Сержант изумленно глядел на него:

— Ты чего, Клим?

— Да ничего! Константину Андреевичу я письмо написал. Адрес мне генерал достал. Объяснил полковнику все, как сам вижу. Надеюсь, что ответит… Лось, неужели ты не соображаешь, что они оба в заблуждении находятся и просто мучат друг друга? С Мариной говорить бесполезно, она зациклилась, что он ее разлюбил. Надеюсь, что он не круглый дурак. Приедет и сгребет в охапку!

— Саба, ты спятил?

Клим, не отрывая взгляда от дороги, ухмыльнулся:

— Не дождешься, сержант! Ты пораскинь мозгами и сам поймешь…

Санаторий расположился на берегу залива. Прямые ровные сосны вздымали кверху зеленые, пушистые вершины. Они глухо шумели под холодным ветром, дувшим с моря. Золотистые стволы ярко выделялись на фоне снега.

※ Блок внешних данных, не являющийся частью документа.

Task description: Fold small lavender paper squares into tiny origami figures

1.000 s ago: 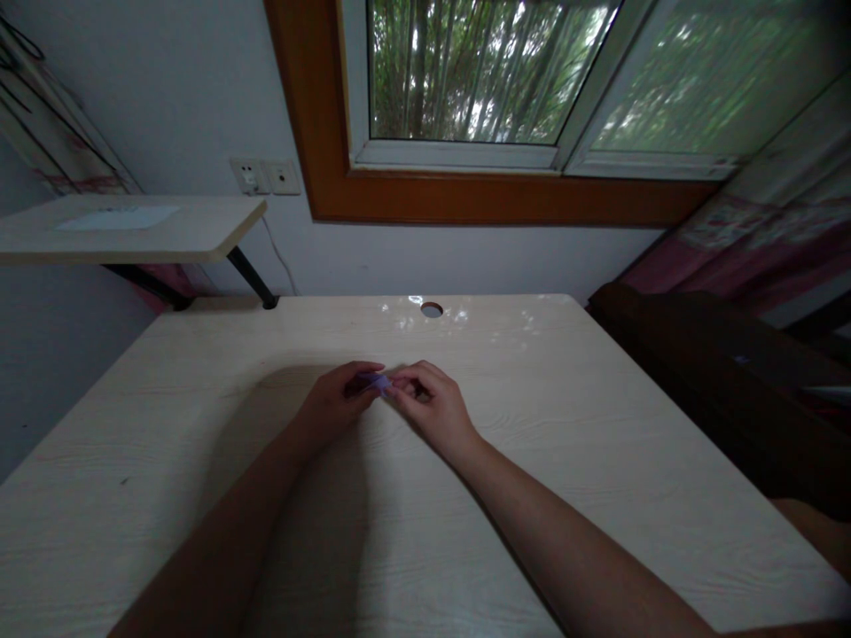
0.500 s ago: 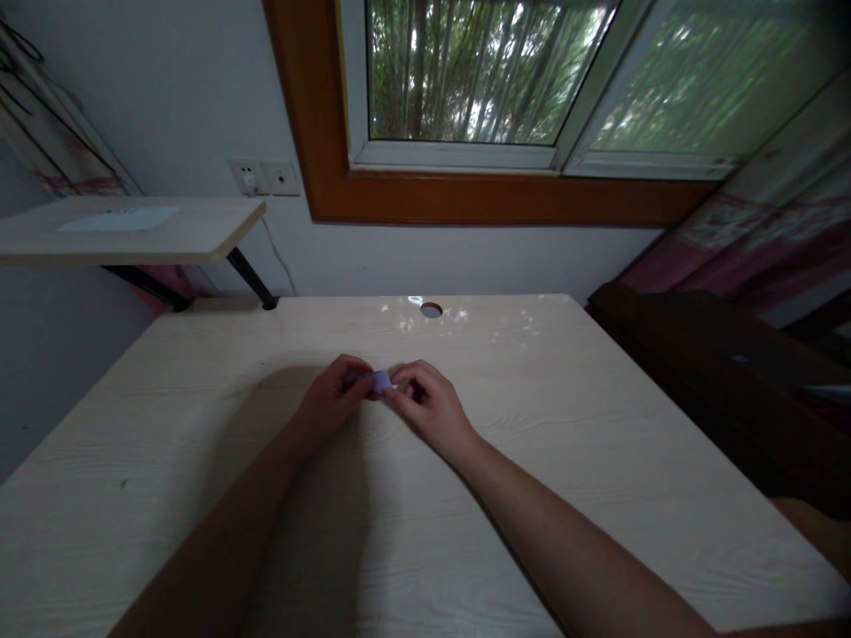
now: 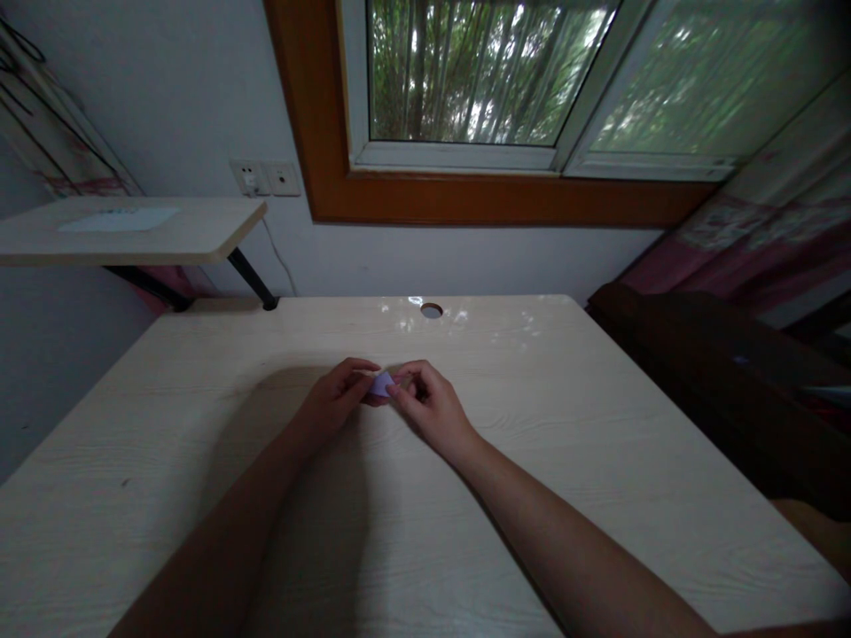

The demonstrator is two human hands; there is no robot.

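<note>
Left hand (image 3: 336, 394) pinching purple paper piece (image 3: 381, 384) from 9 o'clock, right hand (image 3: 429, 408) gripping it from 3 o'clock, low over worktop (image 3: 598, 461); 2-sided hold likely steadying it.

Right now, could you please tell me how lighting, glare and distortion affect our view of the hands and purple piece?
Head view: dim, backlit by the window, so the left hand and right hand look dark and shadow the desk; head view: glare speckles the desk around the cable hole; head view: wide-angle bending curves the edges; the purple piece both hands pinch is small, its shape unclear.
</note>
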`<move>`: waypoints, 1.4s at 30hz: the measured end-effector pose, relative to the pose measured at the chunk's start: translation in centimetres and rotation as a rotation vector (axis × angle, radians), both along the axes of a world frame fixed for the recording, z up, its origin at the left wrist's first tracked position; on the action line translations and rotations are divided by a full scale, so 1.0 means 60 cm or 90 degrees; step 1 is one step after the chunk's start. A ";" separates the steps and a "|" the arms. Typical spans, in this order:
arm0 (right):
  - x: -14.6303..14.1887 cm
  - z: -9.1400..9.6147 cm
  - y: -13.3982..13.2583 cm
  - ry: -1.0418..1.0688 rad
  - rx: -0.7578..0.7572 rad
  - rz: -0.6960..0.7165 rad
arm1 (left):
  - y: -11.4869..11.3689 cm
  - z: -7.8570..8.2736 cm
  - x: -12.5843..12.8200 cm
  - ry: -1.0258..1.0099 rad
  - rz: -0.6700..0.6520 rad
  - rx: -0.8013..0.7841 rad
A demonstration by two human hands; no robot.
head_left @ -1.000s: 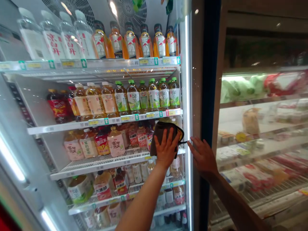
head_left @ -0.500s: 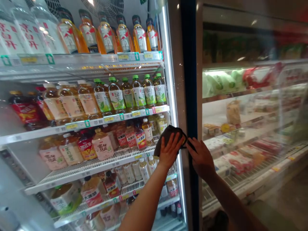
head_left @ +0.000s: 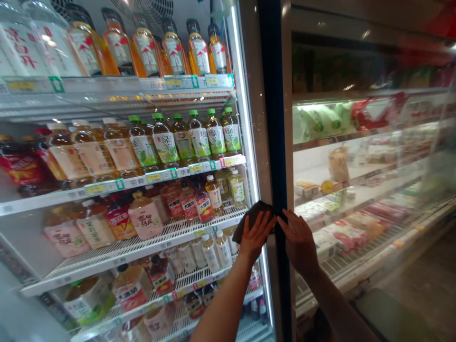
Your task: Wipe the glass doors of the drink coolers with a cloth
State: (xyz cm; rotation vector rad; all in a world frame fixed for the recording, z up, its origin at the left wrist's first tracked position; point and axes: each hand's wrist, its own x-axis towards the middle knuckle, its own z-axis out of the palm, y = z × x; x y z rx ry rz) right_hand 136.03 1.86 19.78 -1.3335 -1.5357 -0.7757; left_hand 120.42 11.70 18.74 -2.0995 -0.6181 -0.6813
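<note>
My left hand (head_left: pixel 255 232) lies with its fingers spread over a dark cloth (head_left: pixel 241 232), pressing it at the right edge of the lit drinks fridge, beside the frame (head_left: pixel 254 142). Part of the cloth is hidden beneath the fingers. To the right, my right hand (head_left: pixel 300 241) is raised with fingers stretched out, the fingertips at the dark vertical strip (head_left: pixel 272 118) between the two coolers. Nothing shows in this hand; whether its fingertips touch the strip I cannot tell.
Left of my hands, fridge shelves hold green tea bottles (head_left: pixel 166 142), amber bottles (head_left: pixel 199 50) and pink-labelled bottles (head_left: pixel 145 216). On the right, a second cooler holds bagged greens (head_left: pixel 317 118), a brown paper bag (head_left: pixel 338 164) and packed food (head_left: pixel 345 235), partly blurred.
The cloth and my left hand sit lower against the shelves. My right fingers, earlier by the cloth's edge, are now slightly apart from it. The view has shifted a little to the right.
</note>
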 end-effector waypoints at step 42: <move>-0.215 -0.002 0.075 -0.157 -0.115 0.223 | -0.044 0.000 -0.380 -0.417 0.354 -0.038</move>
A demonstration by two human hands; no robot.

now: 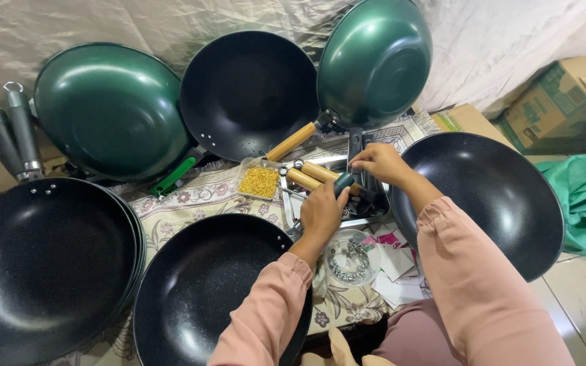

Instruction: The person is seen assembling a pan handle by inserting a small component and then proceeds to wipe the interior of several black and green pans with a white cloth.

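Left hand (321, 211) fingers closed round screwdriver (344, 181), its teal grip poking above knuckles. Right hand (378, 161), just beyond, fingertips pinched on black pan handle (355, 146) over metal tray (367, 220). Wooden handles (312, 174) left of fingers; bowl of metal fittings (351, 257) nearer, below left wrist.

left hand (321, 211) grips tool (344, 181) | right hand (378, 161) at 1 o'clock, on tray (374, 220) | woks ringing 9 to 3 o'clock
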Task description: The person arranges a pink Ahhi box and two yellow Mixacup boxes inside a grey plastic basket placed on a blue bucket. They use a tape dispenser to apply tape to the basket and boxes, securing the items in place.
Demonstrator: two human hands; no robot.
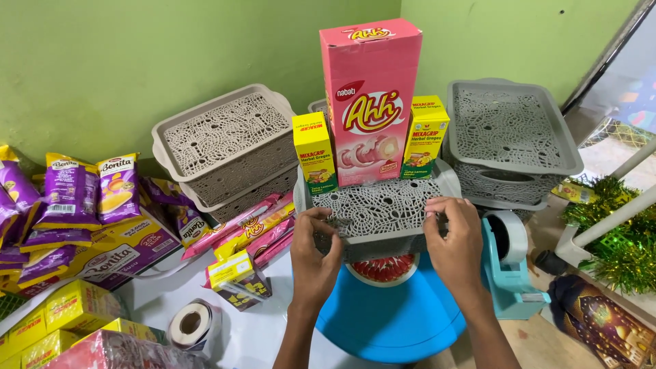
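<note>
Nearest me, my left hand [316, 254] and right hand [454, 240] each grip the front edge of a grey basket [383, 212], fingers curled over its rim at 12 o'clock. The basket sits on a blue stool [389, 321]. Beyond my fingers, a tall pink box [371, 102] stands between two small yellow boxes [314, 154]. At 3 o'clock, a tape dispenser [509, 266].
</note>
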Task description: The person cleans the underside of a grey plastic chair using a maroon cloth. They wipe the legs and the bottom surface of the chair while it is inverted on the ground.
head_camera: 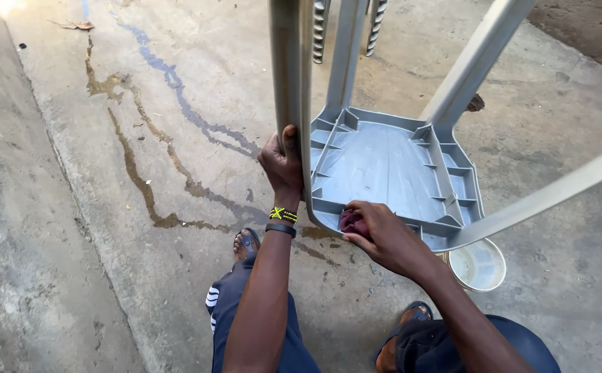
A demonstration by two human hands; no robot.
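Pressed under the right hand (384, 235), a dark red cloth (351, 222) sits bunched against the near rim of an upturned grey plastic chair (384, 166), fingers closed over it at about six o'clock on the seat's underside. Wrapped tight round a chair leg at nine o'clock, the left hand (281, 162) steadies the frame — if that hold loosens on wet plastic, the chair could tip toward the white bucket (478, 264) at four o'clock. Water trails (142, 173) streak the concrete floor (52, 207) at ten o'clock — slippery for the sandalled feet.
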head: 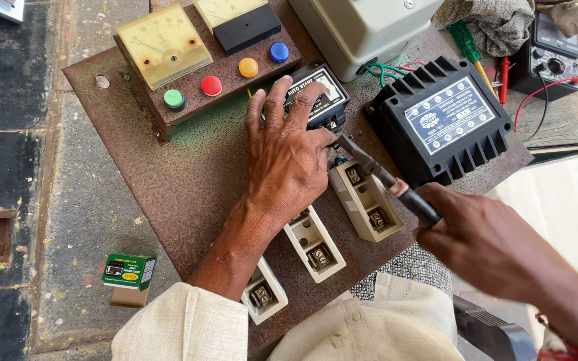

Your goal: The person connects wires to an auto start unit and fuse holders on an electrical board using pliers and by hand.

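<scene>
1. Lower left of frame: small green box (128, 271) on the floor, off the rusty panel (168, 174).
2. Centre: left hand (287, 160) flat, fingers spread, pressing the black starter unit (319, 93).
3. Right: right hand (466, 234) closed around pliers (386, 177); long axis runs up-left, tip beside the left thumb, above the cream fuse holder (364, 199).

— What's around you down there?
— I see a floor (68, 220) of grey and dark stone slabs, dusty, in bright daylight.
— Any furniture?
— A worn wooden surface (573, 117) at upper right.
</scene>
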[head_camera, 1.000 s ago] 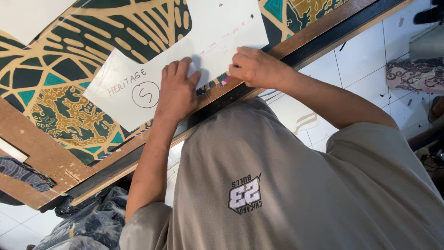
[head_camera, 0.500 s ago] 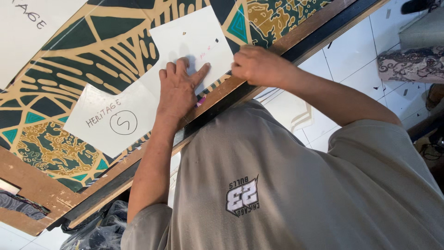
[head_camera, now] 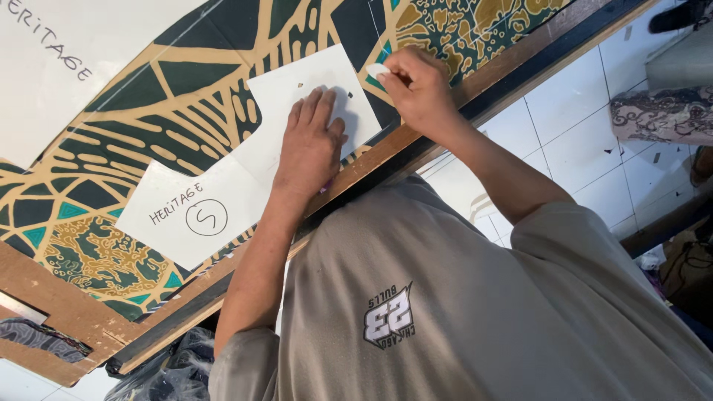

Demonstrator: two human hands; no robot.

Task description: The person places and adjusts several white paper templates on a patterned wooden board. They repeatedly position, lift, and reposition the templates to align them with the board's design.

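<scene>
You are in a sewing or cloth-cutting workshop. You stand at a big flat wooden work table (head_camera: 67,312) with a dark edge. A large printed cloth with green, tan and gold leaf shapes (head_camera: 171,96) lies spread flat over it. White paper pattern pieces (head_camera: 223,193) lie on top of the cloth, the kind used to mark out parts of clothes. Your right hand (head_camera: 420,89) pinches a small white piece of chalk (head_camera: 377,70) at the cloth. The floor has plain white square tiles (head_camera: 572,126). More patterned cloth (head_camera: 657,115) lies in a heap off to the side.
</scene>
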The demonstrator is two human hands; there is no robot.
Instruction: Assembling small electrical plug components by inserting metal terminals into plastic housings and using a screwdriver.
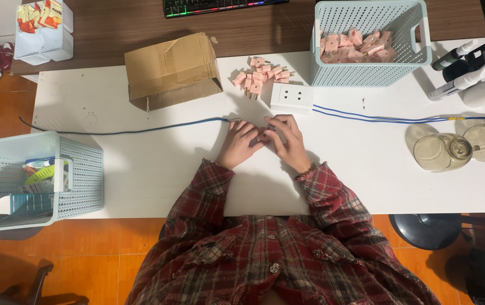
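Two hands, left hand (241, 142) & right hand (287, 141) touching, grip unclear, small pink plug (266, 132) mostly hidden btwn fingertips.

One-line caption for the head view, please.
Both hands meet over a small part on the white table, beside pink plugs.

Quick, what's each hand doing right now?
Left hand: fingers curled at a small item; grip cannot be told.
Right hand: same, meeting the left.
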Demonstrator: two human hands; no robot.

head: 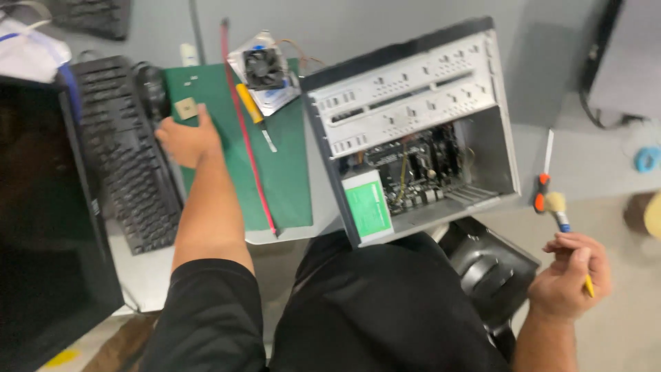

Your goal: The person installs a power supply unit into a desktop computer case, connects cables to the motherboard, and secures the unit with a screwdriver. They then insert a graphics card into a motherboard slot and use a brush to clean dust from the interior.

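Nearest the camera, a black sleeve (206, 317) and dark clothing fill the lower middle of the view, with a black chair seat (492, 265) seen just beyond the lap. At the lower right, a small brush (559, 213) with a pale bristle head and a blue and yellow handle is held in the right hand (568, 275); the grip is closed around the handle, with the bristles pointing up and away from the body, off the edge of the table (585, 162). Just above the brush, an orange-handled screwdriver (544, 179) is seen lying on the grey table. In the middle, an open computer case (413, 124) is laid on its side at the table's near edge, its circuit board and a green-labelled box exposed. To the left of the case, a green mat (282, 172) is spread, crossed by a thin red cable (248, 138). The left hand (187, 138) is stretched out to the mat's far left corner, fingers loosely curled; a small tan square chip (185, 108) is touched at the fingertips, though whether it is gripped cannot be told. A black keyboard (127, 158) lies beside that hand, with a dark monitor (41, 207) at the far left. Farther back on the mat, a yellow-handled screwdriver (253, 114) and a cooling fan (264, 67) are set.
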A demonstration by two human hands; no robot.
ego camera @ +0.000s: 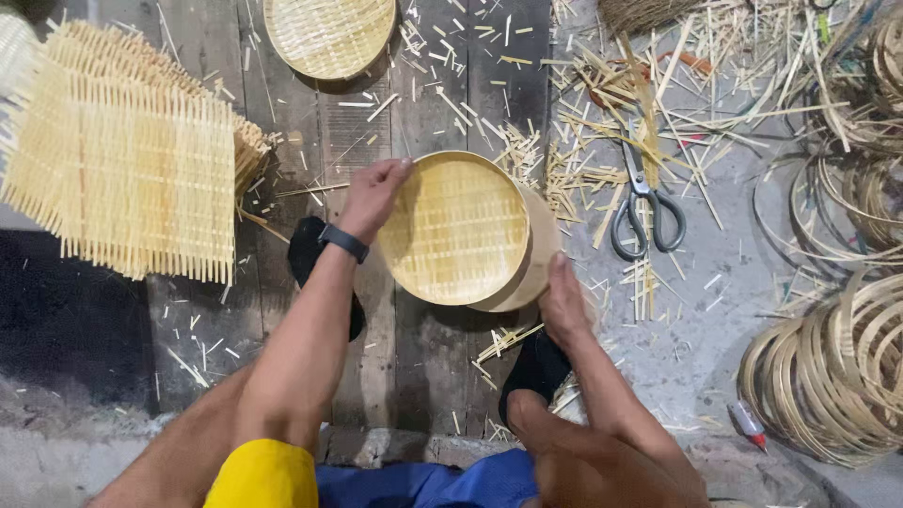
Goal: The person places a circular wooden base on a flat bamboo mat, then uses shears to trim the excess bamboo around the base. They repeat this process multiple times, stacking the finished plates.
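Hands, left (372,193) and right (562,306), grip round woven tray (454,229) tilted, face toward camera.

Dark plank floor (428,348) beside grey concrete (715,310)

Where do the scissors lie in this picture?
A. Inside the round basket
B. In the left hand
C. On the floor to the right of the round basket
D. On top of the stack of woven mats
C: the scissors lie on the floor among bamboo scraps, to the right of the round basket that the left hand and right hand hold.
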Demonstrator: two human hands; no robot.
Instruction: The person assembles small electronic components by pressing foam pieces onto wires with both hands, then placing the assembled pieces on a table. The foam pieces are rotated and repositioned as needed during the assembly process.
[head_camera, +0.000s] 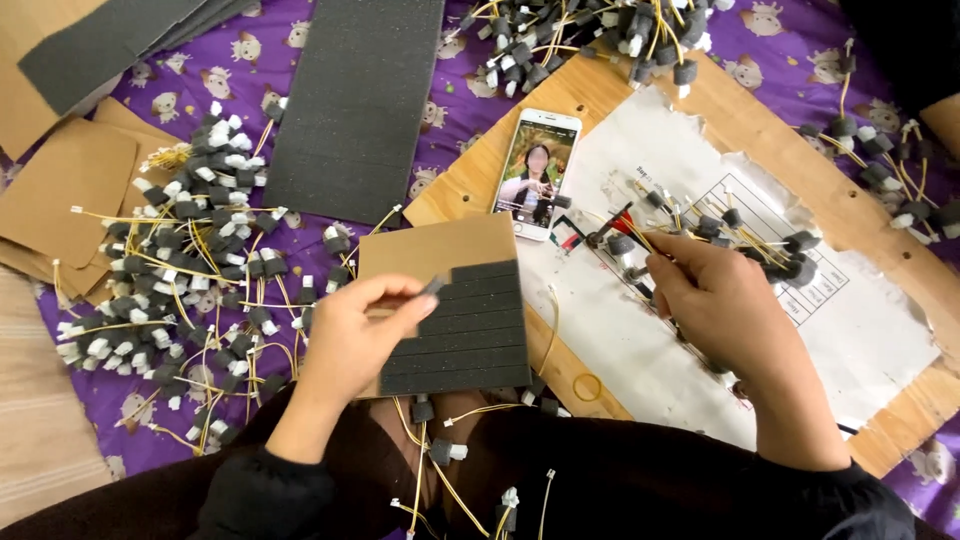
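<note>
Soft, even daylight fills the scene, with only faint shadows under the hands (540, 310). The white paper sheet (700, 330) looks slightly washed out. Edges bow a little, and the far corners seem soft.

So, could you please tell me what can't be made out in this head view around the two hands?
- Right hand: fingertips curl over the yellow wires, hiding the grip.
- Left hand: the small grey foam piece pinched there is too small to detail.
- Paper sheet: print too small, partly under the right hand.
- Dark foam sheet: cut off by the top edge.
</note>
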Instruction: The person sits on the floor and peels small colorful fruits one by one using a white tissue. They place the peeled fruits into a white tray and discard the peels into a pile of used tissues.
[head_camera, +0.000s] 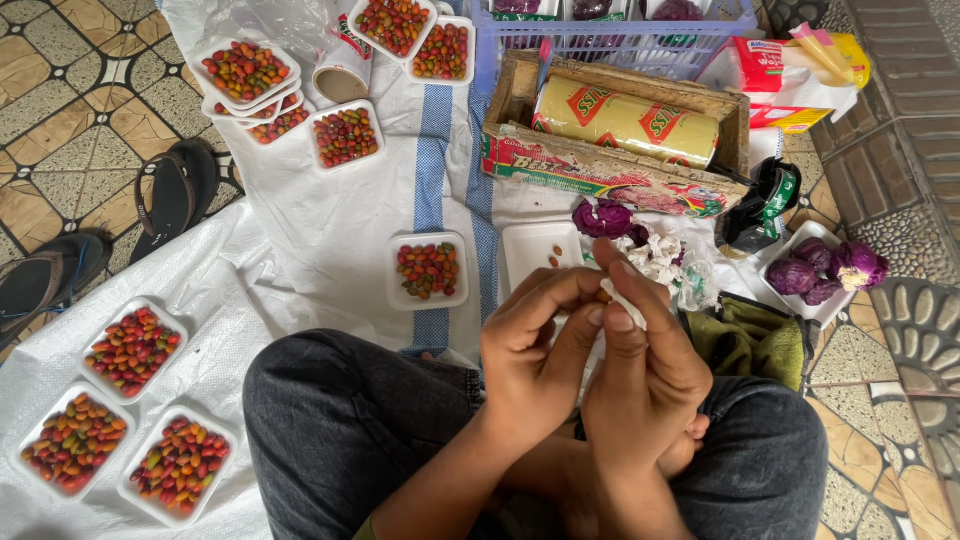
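Observation:
My left hand (535, 345) and my right hand (640, 365) meet above my lap, both pinching a small scrap of crumpled white plastic film (625, 305). Just beyond my fingers lies a white foam tray (535, 250) with a couple of small fruits in it, and a heap of crumpled white film (655, 255) beside a purple cabbage piece (600, 217). A tray filled with small red, green and orange fruits (428, 270) sits to the left of my hands.
Filled fruit trays lie at lower left (130, 350) and upper left (245, 72). A box with a roll of cling film (625, 120) stands ahead, a blue basket (610, 40) behind it. A tray of purple cabbages (825, 270) sits right. Sandals (175, 195) rest on the tiled floor.

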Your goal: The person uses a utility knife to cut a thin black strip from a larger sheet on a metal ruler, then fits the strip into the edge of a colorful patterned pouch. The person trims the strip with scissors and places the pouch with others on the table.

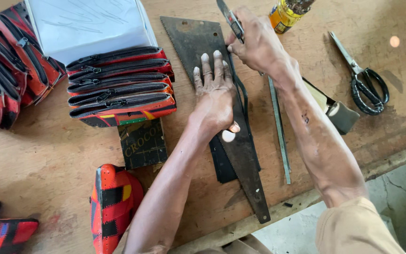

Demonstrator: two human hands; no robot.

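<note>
Left hand [214, 96] lies flat with fingers spread, pressing down on a rusty saw blade [222, 108]. It grips nothing; it only pushes. The saw lies on the wooden table [48, 150] like a long ruler, and a black strip [222, 162] sticks out from under it near the table's edge.

Right hand [254, 42] is closed around a small knife [229, 19]. The knife tip sits at the far end of the saw, close by its right edge and just past the left fingertips.

I think the cut is only starting. The knife is at the far end, and the whole black strip toward the person looks uncut, though I cannot see a cut line clearly.

A thin metal ruler [279, 127] lies just right of the saw. Black scissors [365, 80] rest well off to the right. A yellow jar [285, 14] stands near the right hand. A stack of red zip pouches [121, 84] sits to the left, so some pouches look finished already.
</note>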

Серое небо низко нависало над землей, по нему плыли темные кучевые облака, обещая снегопад в ближайшее время. Корпуса санатория оказались трехэтажными. Машина подлетела ко входу в центральный корпус и остановилась. Из дверей показался молодой парень и попросил поставить автомобиль на стоянке, метрах в ста.

Степанову поселили по ее просьбе в отдельном номере. По соседству расположились оба охранника. Уже через сутки к женщине заглянул врач-психолог. Начал осторожно расспрашивать о прошлом. Марина выдержала минут пять, а затем твердо пообещала:

— Катитесь, пока целы! Что вы мне в душу лезете? Со своими проблемами я и сама справлюсь. Не нужны мне душещипательные беседы, это вы приберегите для нервных дамочек! Ясно?

Доктор явно не понял. Слегка улыбнулся, считая сказанное грубоватой шуткой и продолжил расспросы. Марина встала, спокойно закрутила ему руку за спину и выбросила из номера, пригрозив:

— Сунешься, челюсти переломаю, чтоб говорить не мог! Катись и больше даже близко не подходи! Не рискуй здоровьем.

Здоровенный крепкий мужчина в затемненных очках офигело смотрел на закрывшуюся дверь, потирая заболевшую руку. Он понял лишь одно — сунется к этой женщине и головы ему не сносить. Покрутил головой в пустом коридоре, не видит ли кто его позора и направился вниз, к главному врачу санатория, чтобы пожаловаться на пациентку. Но даже вмешательство главврача не могло ничего изменить. Степанова в самой резкой форме отозвалась о психологах и потребовала убрать от нее этого эскулапа, чтоб «не возникло соблазна набить рожу». Больше недоразумений не возникало. С остальными врачами Марина кое-как мирилась, хотя спецназовцы после каждого посещения процедур выслушивали ее недовольные речи.

Не смотря на холодный ветер постоянно дувший с залива, Марина подолгу стояла на берегу между сосен, смотря на обледеневшую гладь и бурунчики на далеком серо-синем просторе. Временами небо по цвету сливалось с гладью залива. Скрипели и шуршали над головой сосны. Черные камни торчали из снега, грея каменные спины под не ласковым редким солнцем. Перед глазами Степановой часто проносились видения таких же камней, но в Афганистане. Ее рейды по заснеженным горам. Она начала все чаще вспоминать горную страну и друзей.